La question est brûlante : la Turquie rejoindra-t-elle la France, l’Espagne et les États-Unis dans le trio de tête d’ici 5 à 10 ans ? Les projections de l’UNWTO sont encourageantes : une croissance mondiale de 3 à 5 % des arrivées internationales en 2025, avec la Turquie en tête des progressions (+8 % au premier semestre).
Si elle maintient son rythme – et dépasse les 70 millions de visiteurs annuels d’ici 2030 –, elle pourrait déloger totalement l’Italie (déjà fait si les chiffres sont corrects) ou les États-Unis, freinés par des coûts élevés et des tensions géopolitiques.

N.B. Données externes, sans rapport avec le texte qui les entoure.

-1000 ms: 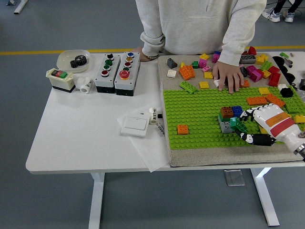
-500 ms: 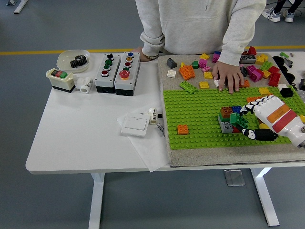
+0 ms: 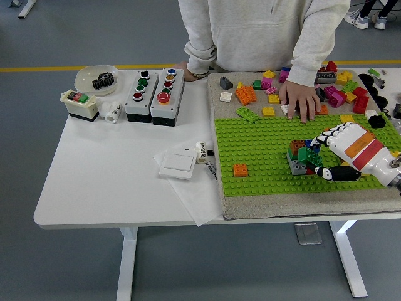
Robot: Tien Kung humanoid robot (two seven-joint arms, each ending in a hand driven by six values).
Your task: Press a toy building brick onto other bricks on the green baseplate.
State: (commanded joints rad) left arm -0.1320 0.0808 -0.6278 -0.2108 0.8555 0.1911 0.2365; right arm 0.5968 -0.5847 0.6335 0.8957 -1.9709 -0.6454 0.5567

Les atouts sont là : diversité des offres (culture, plages, bien-être), visa facilités pour 180 pays, et une résilience post-pandémie démontrée. Mais les défis persistent : inflation (6,8 % en 2025), surtourisme à Istanbul et Antalya, et dépendance aux marchés russes/européens vulnérables aux conflits. Comme le souligne Hüseyin Baraner, « Le tourisme n’est pas qu’un chiffre ; c’est de la confiance et de la qualité ».
En conclusion, oui, on peut y croire – à condition d’agir vite. La Turquie n’est pas qu’une étoile montante ; elle est une supernova prête à illuminer le firmament touristique. Pour les voyageurs, 2025 est l’année idéale pour (re)découvrir ce pont entre Orient et Occident.